The water cans were empty. Desperately thirsty and overheated, the men could do no more than use their hands to bail seawater over themselves. The coolness of the ocean beckoned and couldn’t be answered, for the sharks circled. One shark, six or eight feet long, stalked the rafts without rest, day and night. The men became especially wary of him, and when he ventured too close, one of them would jab him with an oar.
On the third day without water, a smudge appeared on the horizon. It grew, darkened, billowed over the rafts, and lidded the sun. Down came the rain. The men threw back their heads, spilled their bodies back, spread their arms, and opened their mouths. The rain fell on their chests, lips, faces, tongues. It soothed their skin, washed the salt and sweat and fuel from their pores, slid down their throats, fed their bodies. It was a sensory explosion.

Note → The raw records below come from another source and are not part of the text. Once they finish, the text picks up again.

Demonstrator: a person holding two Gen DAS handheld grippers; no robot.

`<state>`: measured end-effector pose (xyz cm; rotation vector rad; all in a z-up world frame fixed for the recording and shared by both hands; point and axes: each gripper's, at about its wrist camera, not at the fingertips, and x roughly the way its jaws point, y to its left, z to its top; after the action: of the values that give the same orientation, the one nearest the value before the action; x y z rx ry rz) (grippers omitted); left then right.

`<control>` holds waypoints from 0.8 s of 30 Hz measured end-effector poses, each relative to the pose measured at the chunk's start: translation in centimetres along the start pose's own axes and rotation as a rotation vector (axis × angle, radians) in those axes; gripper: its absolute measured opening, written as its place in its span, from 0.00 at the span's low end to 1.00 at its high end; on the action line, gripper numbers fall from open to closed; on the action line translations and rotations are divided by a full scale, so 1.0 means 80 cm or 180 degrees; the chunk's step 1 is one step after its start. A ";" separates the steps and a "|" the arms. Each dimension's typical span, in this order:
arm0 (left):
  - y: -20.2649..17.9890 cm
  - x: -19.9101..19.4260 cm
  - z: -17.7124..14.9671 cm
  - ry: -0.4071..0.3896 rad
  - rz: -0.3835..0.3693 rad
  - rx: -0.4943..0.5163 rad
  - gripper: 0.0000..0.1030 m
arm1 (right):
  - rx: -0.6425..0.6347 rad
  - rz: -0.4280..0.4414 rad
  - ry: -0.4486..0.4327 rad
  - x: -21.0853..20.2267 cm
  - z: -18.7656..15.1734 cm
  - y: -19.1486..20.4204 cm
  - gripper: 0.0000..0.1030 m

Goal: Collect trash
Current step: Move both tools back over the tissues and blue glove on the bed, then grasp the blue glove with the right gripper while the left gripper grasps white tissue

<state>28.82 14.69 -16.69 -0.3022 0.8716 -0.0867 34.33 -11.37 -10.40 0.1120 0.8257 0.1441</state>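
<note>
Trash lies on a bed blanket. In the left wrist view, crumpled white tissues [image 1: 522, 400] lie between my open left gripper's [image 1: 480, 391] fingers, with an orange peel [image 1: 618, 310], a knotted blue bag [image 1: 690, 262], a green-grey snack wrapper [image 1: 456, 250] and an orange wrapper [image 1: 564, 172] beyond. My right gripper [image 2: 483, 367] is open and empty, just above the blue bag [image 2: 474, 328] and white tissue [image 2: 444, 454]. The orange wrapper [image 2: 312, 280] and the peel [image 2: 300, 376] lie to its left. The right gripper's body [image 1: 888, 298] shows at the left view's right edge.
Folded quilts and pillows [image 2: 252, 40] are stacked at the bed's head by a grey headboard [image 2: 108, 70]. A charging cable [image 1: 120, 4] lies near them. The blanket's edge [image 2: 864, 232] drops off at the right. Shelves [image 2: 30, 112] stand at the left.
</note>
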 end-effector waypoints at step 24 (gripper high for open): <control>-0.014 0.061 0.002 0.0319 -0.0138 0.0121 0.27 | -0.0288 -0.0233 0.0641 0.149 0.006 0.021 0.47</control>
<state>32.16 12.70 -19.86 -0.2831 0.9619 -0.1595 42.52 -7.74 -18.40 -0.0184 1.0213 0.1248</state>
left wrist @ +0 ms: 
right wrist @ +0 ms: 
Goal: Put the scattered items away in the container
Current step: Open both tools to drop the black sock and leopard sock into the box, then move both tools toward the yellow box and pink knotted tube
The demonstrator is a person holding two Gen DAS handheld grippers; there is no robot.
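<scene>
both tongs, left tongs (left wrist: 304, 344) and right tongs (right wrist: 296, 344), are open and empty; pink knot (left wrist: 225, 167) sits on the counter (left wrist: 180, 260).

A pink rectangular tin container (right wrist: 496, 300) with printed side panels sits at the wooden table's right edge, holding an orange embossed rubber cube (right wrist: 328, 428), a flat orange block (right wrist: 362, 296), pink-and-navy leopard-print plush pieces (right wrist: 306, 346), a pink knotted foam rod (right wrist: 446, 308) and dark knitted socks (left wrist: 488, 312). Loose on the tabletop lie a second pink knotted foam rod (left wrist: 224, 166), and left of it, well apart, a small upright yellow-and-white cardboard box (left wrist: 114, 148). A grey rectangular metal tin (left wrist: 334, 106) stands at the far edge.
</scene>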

They knew it wouldn’t last. They had to find a way to save the water. The narrow water tins, opened to the downpour, caught virtually nothing. Louie, keeping his head tipped up and his mouth open, felt around the raft for something better. He dug into the raft pockets and pulled out one of the air pumps. It was sheathed in a canvas case about fourteen inches long, stitched down one side. He tore the seam open, spread the fabric to form a triangular bowl, and watched happily as the rain pooled on the fabric.
He had collected some two pints of water when a whitecap cracked into the raft, crested over, and slopped into the canvas, spoiling the water. Not only had the most productive part of the storm been wasted, but the canvas had to be rinsed in the rain before Louie could resume capturing water. Even when that was done, there was no way to avoid the next whitecap, because Louie couldn’t see them coming.

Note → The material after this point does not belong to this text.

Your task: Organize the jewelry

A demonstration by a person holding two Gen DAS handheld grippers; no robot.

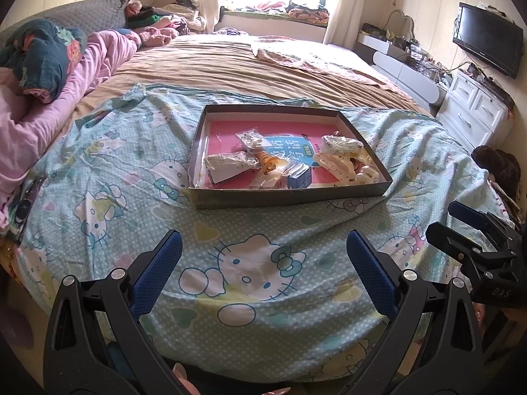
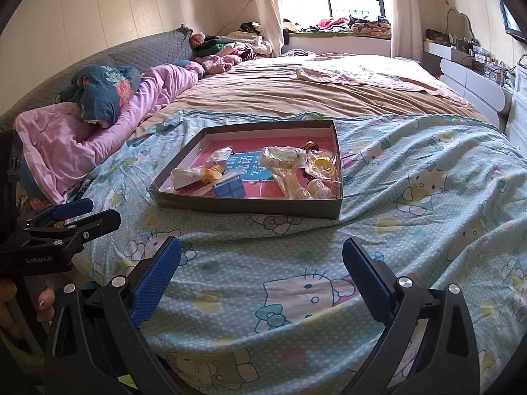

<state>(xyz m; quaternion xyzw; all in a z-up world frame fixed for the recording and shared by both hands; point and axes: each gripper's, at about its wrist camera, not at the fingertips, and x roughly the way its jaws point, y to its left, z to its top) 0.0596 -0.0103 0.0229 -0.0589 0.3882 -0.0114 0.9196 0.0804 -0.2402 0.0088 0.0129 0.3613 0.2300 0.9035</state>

Louie tried a new technique. Instead of allowing large pools of water to gather, he began continuously sucking the captured water into his mouth, then spitting it in the cans. Once the cans were full, he kept harvesting the rain, giving one man a drink every thirty seconds or so. They tore open the second pump case to form another rain catcher. When the sun emerged, they found that the canvas cases also made excellent hats. They began rotations with them, two men in, one man out.
——
The men were ravenous. It was now clear that Mac’s binge on the chocolate, which had seemed only moderately worrisome at the time, was a catastrophe. Louie resented Mac, and Mac seemed to know it. Though Mac never spoke of it, Louie sensed that he was consumed with guilt over what he had done.

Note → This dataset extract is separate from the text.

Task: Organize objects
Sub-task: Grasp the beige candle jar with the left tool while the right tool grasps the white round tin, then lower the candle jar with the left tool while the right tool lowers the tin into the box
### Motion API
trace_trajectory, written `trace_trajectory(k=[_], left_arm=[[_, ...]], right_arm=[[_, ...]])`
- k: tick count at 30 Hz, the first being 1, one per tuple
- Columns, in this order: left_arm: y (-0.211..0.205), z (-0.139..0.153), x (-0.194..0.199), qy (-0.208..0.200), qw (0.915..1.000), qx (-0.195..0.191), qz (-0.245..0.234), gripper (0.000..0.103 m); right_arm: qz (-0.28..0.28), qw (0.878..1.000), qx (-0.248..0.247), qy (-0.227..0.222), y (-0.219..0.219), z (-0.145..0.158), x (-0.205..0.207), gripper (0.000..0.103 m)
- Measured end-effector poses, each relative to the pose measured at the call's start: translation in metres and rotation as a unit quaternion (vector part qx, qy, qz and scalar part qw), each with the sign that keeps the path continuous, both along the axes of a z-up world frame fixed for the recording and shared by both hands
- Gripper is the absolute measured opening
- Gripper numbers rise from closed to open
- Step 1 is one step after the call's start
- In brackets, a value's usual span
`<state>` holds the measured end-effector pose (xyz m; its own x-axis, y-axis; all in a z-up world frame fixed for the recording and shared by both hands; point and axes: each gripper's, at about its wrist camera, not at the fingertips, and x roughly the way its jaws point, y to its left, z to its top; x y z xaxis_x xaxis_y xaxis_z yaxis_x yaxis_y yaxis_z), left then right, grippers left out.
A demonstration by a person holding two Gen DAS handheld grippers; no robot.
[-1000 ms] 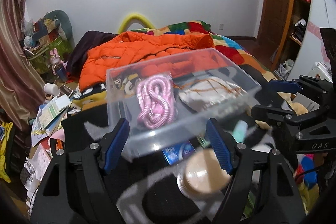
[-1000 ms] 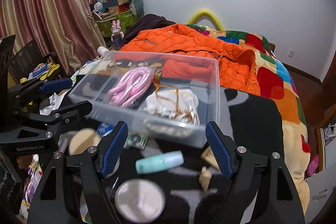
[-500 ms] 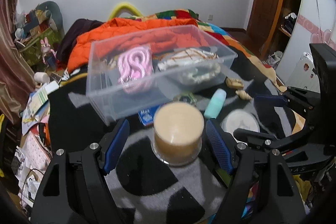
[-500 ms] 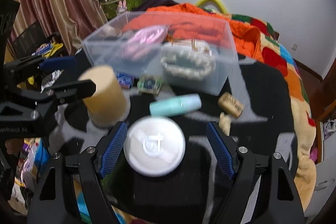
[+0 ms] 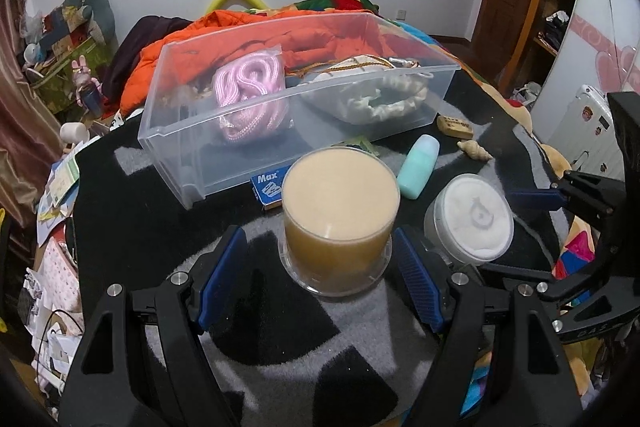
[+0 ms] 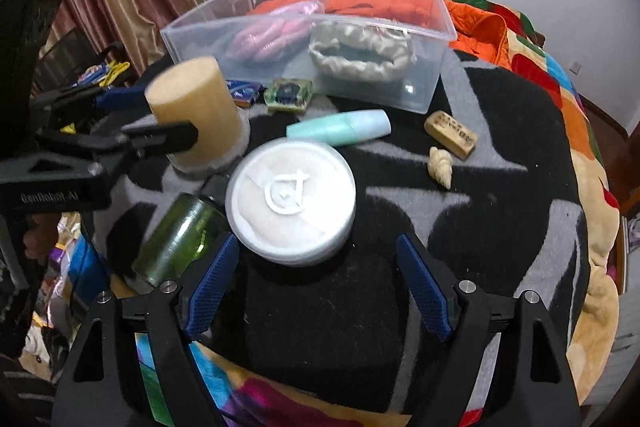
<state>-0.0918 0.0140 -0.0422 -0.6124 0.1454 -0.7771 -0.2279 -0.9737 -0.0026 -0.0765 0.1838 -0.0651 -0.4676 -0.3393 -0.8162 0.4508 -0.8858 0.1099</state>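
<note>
The left gripper (image 5: 318, 281) has its blue ribbed fingers (image 5: 219, 285) spread apart on either side of the tan candle jar (image 5: 340, 215), a clear cylinder with a flat matte top; contact is not confirmed. The right gripper (image 6: 318, 285) is likewise spread wide, just short of the round white container (image 6: 291, 201), whose lid bears a raised emblem. A green glass bottle (image 6: 180, 239) lies tilted at 9 o'clock of the container, touching it. All rest on a fuzzy black-and-grey blanket (image 6: 500, 131). At 12 o'clock lies a smooth teal tube (image 6: 340, 127); at 2 o'clock, a shell (image 6: 440, 167) and a stamped block (image 6: 451, 134). Farthest, a clear plastic bin (image 5: 240, 131) holds pink rope (image 5: 248, 99) and a cream braided item (image 5: 380, 99).
</note>
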Motion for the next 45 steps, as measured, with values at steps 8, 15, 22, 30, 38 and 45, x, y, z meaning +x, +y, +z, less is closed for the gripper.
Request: trace_trajectory(k=[8, 15, 22, 30, 38, 45], left_arm=[[0.002, 0.002, -0.009, 0.009, 0.9998, 0.014, 0.007, 0.075], [0.002, 0.004, -0.014, 0.013, 0.9993, 0.035, 0.009, 0.056], [0.003, 0.008, -0.007, 0.026, 0.9993, 0.025, 0.015, 0.056], [-0.015, 0.036, 0.001, 0.063, 0.9965, 0.039, 0.038, 0.056], [-0.037, 0.081, -0.011, 0.116, 0.9898, 0.051, 0.066, 0.056], [-0.044, 0.095, -0.028, 0.136, 0.9866, 0.046, 0.077, 0.056]], right_arm=[[0.009, 1.000, -0.026, 0.002, -0.006, 0.000, -0.013, 0.079], [0.016, 0.998, -0.054, 0.009, -0.010, 0.003, -0.018, 0.064], [0.003, 0.997, -0.059, 0.044, 0.001, 0.025, -0.013, 0.064], [-0.010, 0.993, -0.067, 0.094, 0.003, 0.061, -0.023, 0.064], [-0.023, 0.985, -0.092, 0.143, -0.004, 0.106, -0.050, 0.064], [-0.020, 0.981, -0.102, 0.163, -0.024, 0.124, -0.074, 0.064]])
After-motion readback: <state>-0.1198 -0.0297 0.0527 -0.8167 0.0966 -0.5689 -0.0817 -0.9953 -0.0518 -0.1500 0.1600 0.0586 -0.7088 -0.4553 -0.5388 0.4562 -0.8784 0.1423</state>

As hunger bleated inside them, the men experienced a classic symptom of starvation, the inability to direct their thoughts away from food. They stared into the ocean, undulating with edible creatures; but without bait, they couldn’t catch even a minnow. Occasionally, a bird passed, always out of reach. The men studied their shoes and wondered if they could eat the leather. They decided that they couldn’t.
Days passed. Each evening, the roasting heat gave way to cold. Sleep was elusive. Phil, alone in his raft and lacking the heat of another man to warm the water around him, suffered particularly badly. He shook through each night, too cold to sleep. In the daytime, exhaustion, heat, and the lolling of the raft made all of them drowsy. They slept through much of each day and spent the rest lying back, saving their precious, evaporating energy.
It occurred to Phil that from the point of view of the birds, their still forms, obscured by canvas hoods, must have looked like lifeless debris. He was right. One day, nine or ten days into their odyssey, Louie felt something alight on his hood, and saw its shadow fall before him. It was an albatross. With Louie’s head hidden, the bird hadn’t recognized that he was landing on a man.
Slowly, slowly, Louie raised his hand toward the bird, his motion so gradual that it was little more noticeable than the turning of a minute hand on a clock. The bird rested calmly. In time, Louie’s hand was beside the bird, his fingers open. All at once, Louie snapped his hand shut, clamping down on the bird’s legs. The bird pecked frantically, slashing his knuckles. Louie grabbed its head and broke its neck.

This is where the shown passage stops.